Rockwell Kent

b. 1882, American; d. 1971
Berkshire Hills, 1909.
Oil on canvas, 38 ½ x 44 ½ in.

Rockwell Kent, Berkshire Hills, 1909. Oil on canvas, 38 ½ x 44 ½ in. Museum purchase, Gift of purchase funds provided by Paul Neely, Class of 1968, and Karl E. Weston Memorial Fund, M.2018.7.

In 1909, Rockwell Kent resided in the Berkshires and traveled daily to Pittsfield, Massachusetts. On this journey he would have encountered the landscape presented in Berkshire Hills, likely a view looking north toward Mt. Greylock and Saddle Ball Mountain. Dramatic light effects and subtle gradations of color are incorporated into a composition in which the shapes of rocks in the foreground echo those of the hills and mountains beyond. A small figure, lying on the central rock in the foreground, appears both one with nature and dwarfed by it.

Compared with Kent’s other representations of the Berkshires, this painting is the most panoramic and characteristic of the artist’s fully developed style. Kent said that the Berkshires reminded him of “old Greece, of Mt. Olympus,” which he conveyed here through formal elements that produce a sense of monumentality and timelessness.

About the artist

Rockwell Kent (1882-1971) spent much of his life in New York City, studying painting under influential artists including William Merritt Chase and Robert Henri before venturing in 1903 to New Hampshire to apprentice with Abbott Handerson Thayer. Kent’s personal stylistic formation was influenced by modernism, grounded in realism, and wedded to his mystical beliefs about the power of nature and man’s insignificance in face of it.
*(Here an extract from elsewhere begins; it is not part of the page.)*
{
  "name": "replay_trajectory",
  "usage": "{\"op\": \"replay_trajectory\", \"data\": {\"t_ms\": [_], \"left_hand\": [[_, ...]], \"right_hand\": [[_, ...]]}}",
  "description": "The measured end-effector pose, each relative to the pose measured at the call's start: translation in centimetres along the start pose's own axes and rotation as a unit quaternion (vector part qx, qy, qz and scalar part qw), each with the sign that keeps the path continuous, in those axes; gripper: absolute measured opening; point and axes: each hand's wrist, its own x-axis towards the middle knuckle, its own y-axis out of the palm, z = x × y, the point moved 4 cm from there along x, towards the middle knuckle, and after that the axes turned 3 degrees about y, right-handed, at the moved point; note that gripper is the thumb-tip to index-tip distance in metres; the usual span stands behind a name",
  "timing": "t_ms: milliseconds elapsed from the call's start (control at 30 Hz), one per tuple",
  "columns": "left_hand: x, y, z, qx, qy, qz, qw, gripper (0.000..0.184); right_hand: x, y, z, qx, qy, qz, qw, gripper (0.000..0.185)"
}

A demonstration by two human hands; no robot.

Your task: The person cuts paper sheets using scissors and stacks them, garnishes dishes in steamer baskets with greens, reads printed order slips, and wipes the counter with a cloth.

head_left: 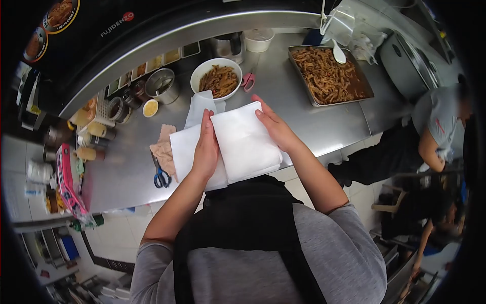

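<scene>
A stack of white paper sheets (245,142) is between my two hands, just over the near edge of the steel counter. My right hand (276,126) grips its upper right corner, the thumb lying on top and the fingers behind. Along the left edge, my left hand (206,149) is pressed with its fingers together. More white paper (186,149) lies beneath and to the left of that hand. Beyond the stack stands a white bowl (194,80) of brown cooked strips, with pink-handled scissors (248,82) at its right.
A metal tray (330,104) of brown food with a white spoon (338,52) sits at the right. Blue-handled scissors (162,178) and a beige cloth (163,147) lie at the left. Nearby are a steel pot (162,85) and several bottles. Two other people are at the right.
</scene>
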Motion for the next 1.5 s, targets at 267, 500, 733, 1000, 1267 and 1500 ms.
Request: {"op": "replay_trajectory", "data": {"t_ms": [267,500,733,1000,1267,1500], "left_hand": [[-2.4,1.5,0.0,0.08,0.076,-0.129,0.985,0.055],[5.1,-7.4,-5.8,0.427,0.076,-0.159,0.887,0.042],[15.1,-18.0,1.6,0.716,-0.191,0.063,0.669,0.044],[14.0,-17.9,3.0,0.669,-0.133,0.085,0.727,0.039],[8.3,-13.0,-11.8,0.455,0.107,0.077,0.881,0.018],[-0.7,-4.6,-19.0,0.492,0.139,0.306,0.803,0.022]], "right_hand": [[-1.0,0.1,0.0,0.005,-0.023,-0.06,0.998,0.056],[-4.6,0.0,6.6,-0.407,-0.27,-0.106,0.866,0.053],[-6.4,6.5,5.4,-0.574,-0.264,-0.016,0.775,0.053],[-5.9,7.4,1.6,-0.648,-0.191,-0.05,0.735,0.055],[-6.1,8.2,5.8,-0.594,-0.17,-0.14,0.773,0.06],[-2.4,14.5,13.8,-0.393,-0.298,-0.015,0.87,0.077]]}}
In 1905 Kent moved to Monhegan Island in Maine, the first of a series of trips to remote locations that included Newfoundland, Alaska, Greenland, and Tierra del Fuego.

Kent attended Socialist meetings in Pittsfield, Massachusetts, in 1909, and his politics became increasingly controversial after World War II. By the 1930s he was associated with the Communist Party. During the Cold War, he was called before the House Un-American Activities Committee and was denied a passport in 1957. He eventually gave eighty works of art to the Soviet Union.